**TASK REQUIREMENTS:**
In the listing below, find the line that contains "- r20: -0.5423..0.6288" and the line that contains "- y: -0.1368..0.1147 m". Quote both and every line between them, exactly, and nothing more.

**EXERCISE INPUTS:**
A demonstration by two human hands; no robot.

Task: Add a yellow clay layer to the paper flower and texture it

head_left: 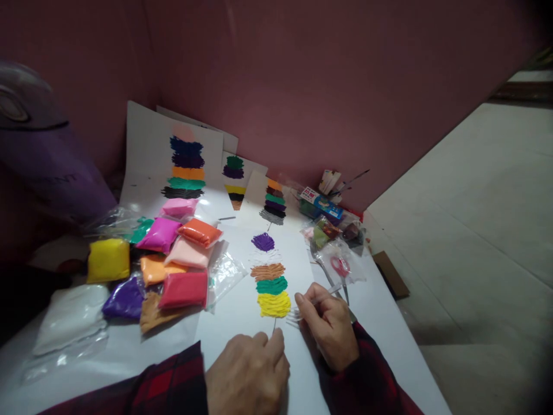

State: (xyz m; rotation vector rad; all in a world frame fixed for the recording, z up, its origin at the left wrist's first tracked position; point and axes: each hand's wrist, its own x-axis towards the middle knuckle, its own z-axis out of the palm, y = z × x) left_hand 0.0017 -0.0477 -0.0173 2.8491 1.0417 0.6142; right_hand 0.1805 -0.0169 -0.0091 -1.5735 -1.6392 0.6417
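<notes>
My right hand [330, 328] is closed around a metal fork [294, 315], its tines low over the paper beside a ridged yellow clay band [274, 304]. My left hand [250, 372] rests curled at the lower part of the white sheet [228, 323]; its fingertips are turned away, so whatever they hold is hidden. Above the yellow band, the sheet carries a green band [272, 286], a brown band [268, 271], a faint white band [266, 255] and a purple tip [263, 242]. A thin dark line runs down from the yellow toward my left fingers.
Several colored clay packets, including a red one [184, 289], lie left. Finished clay pictures [185, 167] lean on the wall. Red-handled scissors [340, 266], another fork [318, 259] and a box [322, 203] lie right. A purple object [47, 150] stands far left.
</notes>
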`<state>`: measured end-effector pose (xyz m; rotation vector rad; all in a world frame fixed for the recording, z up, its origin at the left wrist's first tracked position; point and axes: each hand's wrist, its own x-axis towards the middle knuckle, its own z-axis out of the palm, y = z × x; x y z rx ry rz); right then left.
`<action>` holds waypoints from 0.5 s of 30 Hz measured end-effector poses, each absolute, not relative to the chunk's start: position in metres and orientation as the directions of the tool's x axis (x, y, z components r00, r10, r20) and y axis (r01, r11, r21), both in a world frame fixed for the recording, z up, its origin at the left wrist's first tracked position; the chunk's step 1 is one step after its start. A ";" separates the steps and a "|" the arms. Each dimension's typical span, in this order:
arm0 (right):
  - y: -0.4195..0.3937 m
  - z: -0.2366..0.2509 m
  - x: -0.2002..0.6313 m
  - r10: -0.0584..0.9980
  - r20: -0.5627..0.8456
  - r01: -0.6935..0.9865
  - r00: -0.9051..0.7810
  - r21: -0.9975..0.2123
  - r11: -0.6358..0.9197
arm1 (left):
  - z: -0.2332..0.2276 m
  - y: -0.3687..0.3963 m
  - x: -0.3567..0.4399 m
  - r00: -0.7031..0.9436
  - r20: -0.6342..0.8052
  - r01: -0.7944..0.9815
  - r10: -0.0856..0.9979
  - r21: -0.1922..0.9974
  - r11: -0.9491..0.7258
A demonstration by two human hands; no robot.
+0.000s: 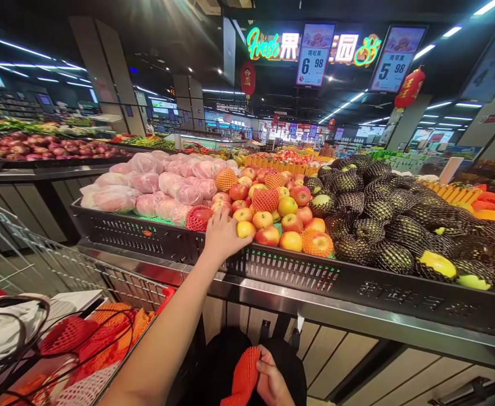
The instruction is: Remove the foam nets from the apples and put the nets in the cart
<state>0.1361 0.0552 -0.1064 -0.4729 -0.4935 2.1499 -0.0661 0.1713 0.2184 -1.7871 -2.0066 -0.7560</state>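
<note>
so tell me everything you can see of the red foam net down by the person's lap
The red foam net is a bright orange-red, stretchy-looking mesh sleeve with a fine, bumpy lattice. It looks limp and narrow, with no fruit visible in it. The right hand pinches it along one side near its upper end. From there it slants down toward the lower left of the picture, in front of dark clothing; its lower end reaches the picture's bottom edge.
</note>
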 end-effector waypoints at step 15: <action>0.054 -0.109 0.134 0.811 -0.132 -0.678 -0.570 -0.481 -0.555 | 0.197 0.188 -0.088 -0.256 0.757 0.799 0.601 0.516 -0.309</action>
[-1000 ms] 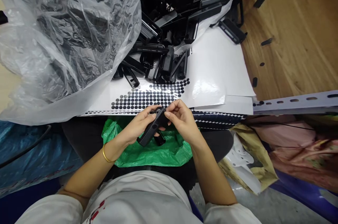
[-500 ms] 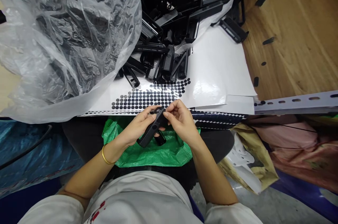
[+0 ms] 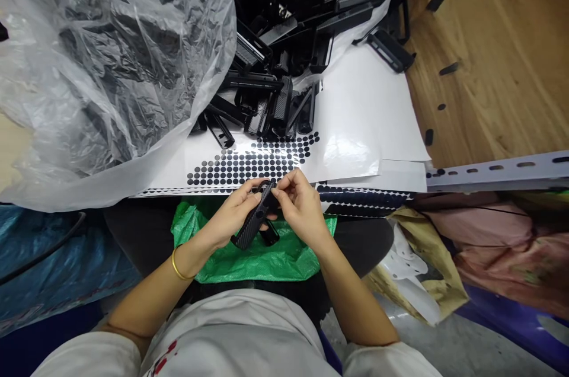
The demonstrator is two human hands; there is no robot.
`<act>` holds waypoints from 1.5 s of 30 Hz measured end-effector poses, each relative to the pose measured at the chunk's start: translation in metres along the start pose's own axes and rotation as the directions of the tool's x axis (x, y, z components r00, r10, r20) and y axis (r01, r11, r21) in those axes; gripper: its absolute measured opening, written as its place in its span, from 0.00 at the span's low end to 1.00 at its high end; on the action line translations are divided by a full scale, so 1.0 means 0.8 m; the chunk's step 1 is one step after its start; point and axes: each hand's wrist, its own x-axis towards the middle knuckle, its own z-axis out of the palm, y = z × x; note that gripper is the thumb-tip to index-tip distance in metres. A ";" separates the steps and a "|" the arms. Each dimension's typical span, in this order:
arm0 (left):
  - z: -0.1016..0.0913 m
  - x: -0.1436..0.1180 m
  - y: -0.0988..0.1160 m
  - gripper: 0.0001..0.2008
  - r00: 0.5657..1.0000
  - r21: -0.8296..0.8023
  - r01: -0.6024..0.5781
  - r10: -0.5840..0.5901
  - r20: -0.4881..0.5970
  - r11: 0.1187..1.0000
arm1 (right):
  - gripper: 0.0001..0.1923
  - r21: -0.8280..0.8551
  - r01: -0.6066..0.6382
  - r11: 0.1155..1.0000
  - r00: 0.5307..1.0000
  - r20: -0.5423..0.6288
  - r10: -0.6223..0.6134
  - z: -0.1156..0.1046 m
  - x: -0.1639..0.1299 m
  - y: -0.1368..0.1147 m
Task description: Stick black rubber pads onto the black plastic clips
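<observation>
My left hand (image 3: 233, 211) is closed around a long black plastic part (image 3: 252, 226) with a carbon-fibre pattern, held tilted above my lap. At the part's far end, the thumb and forefinger of my right hand (image 3: 300, 205) pinch close together against its surface. Whatever lies between those fingertips, if anything, is too small to make out. Just beyond my hands, a white sheet carries rows of round black stickers (image 3: 231, 166). Under the hands, a green woven bag (image 3: 267, 264) spreads across my lap.
A heap of similar black parts (image 3: 278, 92) lies behind the sticker sheet. A big clear plastic bag (image 3: 146, 69) bulges at the left. To the right are white backing paper (image 3: 368, 110), a wooden tabletop (image 3: 502, 69) with scattered black pieces, and a perforated metal strip (image 3: 498, 171).
My right hand has shifted slightly left, its fingertips still at the part's far end. The left hand keeps its hold, and the view has moved a little.
</observation>
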 end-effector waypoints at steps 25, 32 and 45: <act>0.002 0.011 -0.016 0.18 0.993 0.015 -0.115 0.116 -0.016 0.993 | 0.06 0.151 0.043 0.988 0.990 -0.139 -0.022 0.016 -0.018 0.023; -0.010 0.007 -0.011 0.12 0.968 0.301 -0.248 0.223 0.115 0.921 | 0.08 0.323 0.062 0.944 0.998 0.011 -0.069 -0.018 -0.022 0.016; 0.036 0.143 0.080 0.29 0.572 0.915 -0.397 0.797 0.192 0.065 | 0.05 -0.254 -0.012 0.967 0.996 -0.092 -0.012 -0.026 0.003 0.022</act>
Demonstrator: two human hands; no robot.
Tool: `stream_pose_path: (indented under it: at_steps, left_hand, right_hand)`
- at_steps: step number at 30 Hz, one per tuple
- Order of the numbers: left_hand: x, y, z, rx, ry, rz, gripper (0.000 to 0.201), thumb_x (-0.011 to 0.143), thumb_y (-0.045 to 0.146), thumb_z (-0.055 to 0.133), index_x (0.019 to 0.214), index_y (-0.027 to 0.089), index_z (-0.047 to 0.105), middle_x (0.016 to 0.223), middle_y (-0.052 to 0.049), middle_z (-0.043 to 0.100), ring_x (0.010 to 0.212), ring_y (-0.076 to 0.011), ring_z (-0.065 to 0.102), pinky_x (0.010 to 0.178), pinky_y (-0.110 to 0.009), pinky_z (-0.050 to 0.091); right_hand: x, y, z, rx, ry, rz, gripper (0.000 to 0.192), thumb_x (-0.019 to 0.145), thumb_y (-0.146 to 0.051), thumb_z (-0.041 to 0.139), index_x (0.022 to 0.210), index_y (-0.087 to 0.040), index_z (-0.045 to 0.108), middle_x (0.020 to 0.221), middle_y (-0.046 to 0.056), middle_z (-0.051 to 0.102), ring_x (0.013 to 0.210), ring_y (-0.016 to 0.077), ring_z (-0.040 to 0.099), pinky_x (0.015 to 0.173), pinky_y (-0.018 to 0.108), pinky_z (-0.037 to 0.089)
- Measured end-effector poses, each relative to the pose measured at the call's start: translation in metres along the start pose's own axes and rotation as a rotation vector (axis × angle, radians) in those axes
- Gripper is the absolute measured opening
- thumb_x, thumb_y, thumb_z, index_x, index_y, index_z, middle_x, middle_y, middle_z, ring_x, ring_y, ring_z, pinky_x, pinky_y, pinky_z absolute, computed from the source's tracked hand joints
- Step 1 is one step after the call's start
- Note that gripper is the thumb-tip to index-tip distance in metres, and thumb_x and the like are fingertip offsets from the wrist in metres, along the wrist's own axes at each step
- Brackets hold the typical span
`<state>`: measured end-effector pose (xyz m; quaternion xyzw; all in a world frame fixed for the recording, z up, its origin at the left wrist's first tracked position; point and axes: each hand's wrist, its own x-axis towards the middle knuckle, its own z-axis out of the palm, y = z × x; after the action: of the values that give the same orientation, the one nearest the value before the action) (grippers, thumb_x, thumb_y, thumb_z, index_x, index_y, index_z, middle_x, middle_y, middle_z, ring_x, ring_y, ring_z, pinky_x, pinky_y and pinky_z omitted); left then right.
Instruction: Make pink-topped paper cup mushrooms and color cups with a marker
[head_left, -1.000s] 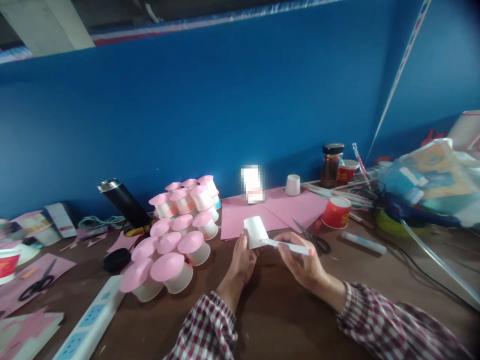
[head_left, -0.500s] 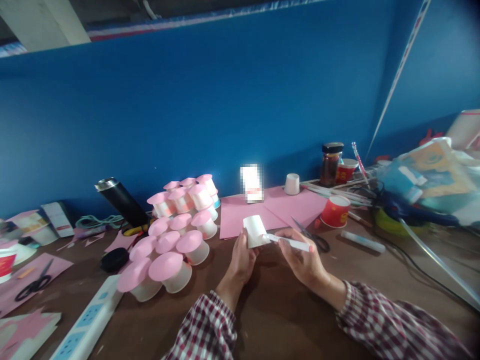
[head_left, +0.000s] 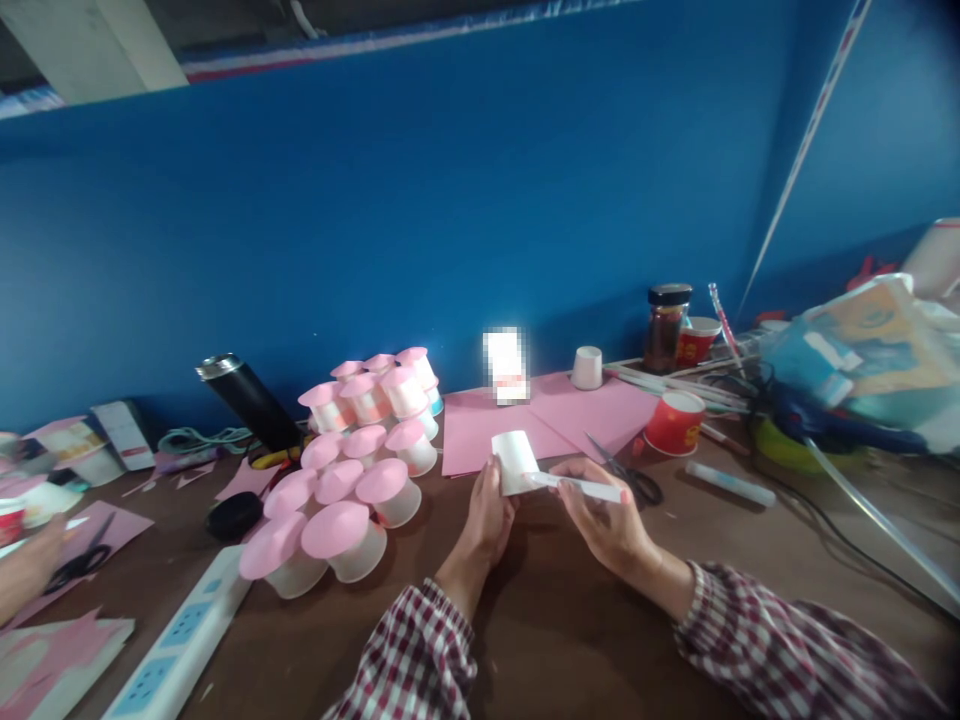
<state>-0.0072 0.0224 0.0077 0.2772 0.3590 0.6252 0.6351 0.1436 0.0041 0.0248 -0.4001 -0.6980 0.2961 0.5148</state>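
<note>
While the left hand (head_left: pixel 486 515) grips a small white cup (head_left: pixel 514 461) held on its side just above the worktop (head_left: pixel 555 640), the right hand (head_left: pixel 600 515) is closed on a white stick (head_left: pixel 581 488), a glue stick by the look of it, whose tip touches the cup's lower wall. Both grips are clenched, one on the cup, one on the stick. Doing this step well seems to call for a steady cup: the left fingers should hold it by the wall away from the tip, so nothing smears onto them, and turn it slowly while the stick keeps light, even contact. Pressing hard would likely dent the thin wall. Pink paper (head_left: pixel 525 420) lies just behind the hands, with scissors (head_left: pixel 626 475) on its near edge and a red cup (head_left: pixel 673 423) beside them. To the left stands a pile of pink-topped cups (head_left: pixel 360 470), well clear of the hands, and another person's hand (head_left: pixel 26 565) rests at the far left edge near a second pair of scissors (head_left: pixel 79 562)
</note>
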Motion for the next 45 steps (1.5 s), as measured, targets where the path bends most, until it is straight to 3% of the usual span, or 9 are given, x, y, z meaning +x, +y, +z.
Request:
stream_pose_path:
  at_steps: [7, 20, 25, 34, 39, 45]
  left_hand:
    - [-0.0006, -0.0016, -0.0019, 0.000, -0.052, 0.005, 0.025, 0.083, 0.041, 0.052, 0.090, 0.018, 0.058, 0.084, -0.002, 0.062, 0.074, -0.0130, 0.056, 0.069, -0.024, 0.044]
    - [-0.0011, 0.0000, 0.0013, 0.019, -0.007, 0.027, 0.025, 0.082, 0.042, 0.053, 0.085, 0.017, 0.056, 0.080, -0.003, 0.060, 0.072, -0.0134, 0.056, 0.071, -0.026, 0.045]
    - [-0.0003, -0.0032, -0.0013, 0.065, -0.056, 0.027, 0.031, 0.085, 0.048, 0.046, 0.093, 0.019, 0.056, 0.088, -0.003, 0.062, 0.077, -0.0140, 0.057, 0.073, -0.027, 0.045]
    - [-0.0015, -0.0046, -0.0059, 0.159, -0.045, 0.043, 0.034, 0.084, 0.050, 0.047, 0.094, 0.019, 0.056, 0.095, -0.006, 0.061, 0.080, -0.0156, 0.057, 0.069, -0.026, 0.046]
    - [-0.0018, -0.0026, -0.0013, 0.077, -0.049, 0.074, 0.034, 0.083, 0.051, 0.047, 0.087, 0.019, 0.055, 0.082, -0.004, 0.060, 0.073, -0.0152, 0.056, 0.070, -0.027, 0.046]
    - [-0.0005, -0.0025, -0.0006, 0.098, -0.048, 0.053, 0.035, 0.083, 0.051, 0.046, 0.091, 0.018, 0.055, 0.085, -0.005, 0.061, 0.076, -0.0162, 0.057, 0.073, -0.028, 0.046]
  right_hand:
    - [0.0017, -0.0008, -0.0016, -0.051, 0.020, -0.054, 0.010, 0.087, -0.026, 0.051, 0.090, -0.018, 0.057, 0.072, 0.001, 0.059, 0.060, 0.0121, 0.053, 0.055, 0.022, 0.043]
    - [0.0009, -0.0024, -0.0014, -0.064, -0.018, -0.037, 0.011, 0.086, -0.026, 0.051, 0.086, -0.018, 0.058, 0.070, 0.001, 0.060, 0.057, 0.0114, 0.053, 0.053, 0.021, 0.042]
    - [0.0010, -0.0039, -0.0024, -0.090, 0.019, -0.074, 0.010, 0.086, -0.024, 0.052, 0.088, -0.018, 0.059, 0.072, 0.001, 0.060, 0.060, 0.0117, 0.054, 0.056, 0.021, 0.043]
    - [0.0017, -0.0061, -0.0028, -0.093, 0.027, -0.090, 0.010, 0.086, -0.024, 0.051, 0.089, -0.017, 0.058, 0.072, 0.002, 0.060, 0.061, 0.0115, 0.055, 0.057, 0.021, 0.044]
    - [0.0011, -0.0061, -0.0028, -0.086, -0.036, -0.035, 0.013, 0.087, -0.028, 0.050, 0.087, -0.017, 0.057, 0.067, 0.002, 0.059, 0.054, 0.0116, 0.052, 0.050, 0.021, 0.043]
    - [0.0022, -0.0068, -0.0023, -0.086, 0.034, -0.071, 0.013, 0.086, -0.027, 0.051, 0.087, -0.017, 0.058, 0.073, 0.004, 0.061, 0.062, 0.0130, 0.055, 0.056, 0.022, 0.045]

**ANSWER TO THIS TASK:**
  - r20: -0.5423..0.6288
  - r10: -0.6223..0.6134
  - z: -0.1156..0.1046 m
  - x: -0.1639..0.1299 m
  - y: -0.1368..0.1147 m

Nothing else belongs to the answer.